A transição para o fenômeno climático El Niño já começa a se formar, mas seus efeitos ainda não devem ser sentidos de forma imediata no Brasil. Um relatório da Administração Nacional Oceânica e Atmosférica, dos Estados Unidos, aponta que já existem condições de El Niño costeiro, que tem provocado chuvas intensas no Peru e no Equador.
A previsão é de que, até maio, o Oceano Pacífico Equatorial apresente um aquecimento mais significativo das águas. Com isso, o fenômeno deve se consolidar nos meses seguintes e passar a influenciar de forma mais clara o clima em várias regiões da América do Sul, incluindo o Brasil.
Especialistas alertam que o El Niño pode provocar mudanças no regime de chuvas e nas temperaturas.
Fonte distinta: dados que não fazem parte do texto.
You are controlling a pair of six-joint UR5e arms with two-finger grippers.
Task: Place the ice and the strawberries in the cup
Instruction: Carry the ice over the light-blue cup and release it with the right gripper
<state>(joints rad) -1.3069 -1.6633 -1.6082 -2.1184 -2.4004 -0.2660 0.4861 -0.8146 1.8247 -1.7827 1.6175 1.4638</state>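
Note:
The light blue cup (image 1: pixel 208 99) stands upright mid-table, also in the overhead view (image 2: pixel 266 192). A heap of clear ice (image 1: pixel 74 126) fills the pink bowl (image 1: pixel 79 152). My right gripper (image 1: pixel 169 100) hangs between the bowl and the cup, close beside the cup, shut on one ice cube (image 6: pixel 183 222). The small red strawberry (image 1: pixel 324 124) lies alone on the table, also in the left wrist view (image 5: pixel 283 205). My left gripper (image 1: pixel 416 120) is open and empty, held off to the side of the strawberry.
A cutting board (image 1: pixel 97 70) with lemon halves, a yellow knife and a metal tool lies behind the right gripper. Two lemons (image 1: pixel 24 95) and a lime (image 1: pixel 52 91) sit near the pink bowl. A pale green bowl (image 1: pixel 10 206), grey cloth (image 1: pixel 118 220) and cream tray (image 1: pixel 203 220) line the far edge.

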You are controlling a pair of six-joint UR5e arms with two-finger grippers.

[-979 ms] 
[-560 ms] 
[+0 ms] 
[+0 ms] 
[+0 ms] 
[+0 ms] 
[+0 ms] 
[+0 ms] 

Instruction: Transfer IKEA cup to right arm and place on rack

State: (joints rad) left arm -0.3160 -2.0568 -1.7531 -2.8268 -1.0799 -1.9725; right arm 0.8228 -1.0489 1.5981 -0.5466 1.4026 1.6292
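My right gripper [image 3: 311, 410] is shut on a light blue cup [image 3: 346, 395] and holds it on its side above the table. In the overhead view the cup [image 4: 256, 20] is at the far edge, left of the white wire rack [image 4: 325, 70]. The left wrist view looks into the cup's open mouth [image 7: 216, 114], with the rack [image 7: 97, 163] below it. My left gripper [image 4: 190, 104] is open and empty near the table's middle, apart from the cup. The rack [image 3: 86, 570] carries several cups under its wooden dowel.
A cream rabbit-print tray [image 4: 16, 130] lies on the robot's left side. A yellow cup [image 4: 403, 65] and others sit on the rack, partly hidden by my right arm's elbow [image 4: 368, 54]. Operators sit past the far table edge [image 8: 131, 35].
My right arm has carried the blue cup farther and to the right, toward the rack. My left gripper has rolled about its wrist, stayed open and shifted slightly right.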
No Sul do país, por exemplo, a tendência é de maior volume de chuva, com possibilidade de temporais, granizo, vendavais e até eventos tornádicos, principalmente a partir da metade do ano.
Além dos impactos no clima, o fenômeno também pode afetar a economia. Segundo economistas, alterações nas condições climáticas podem reduzir a produtividade agrícola e diminuir a oferta de alimentos. Com menor produção e demanda constante, a tendência é de aumento nos preços, especialmente de produtos como grãos e algumas frutas, o que pode pressionar a inflação dos alimentos.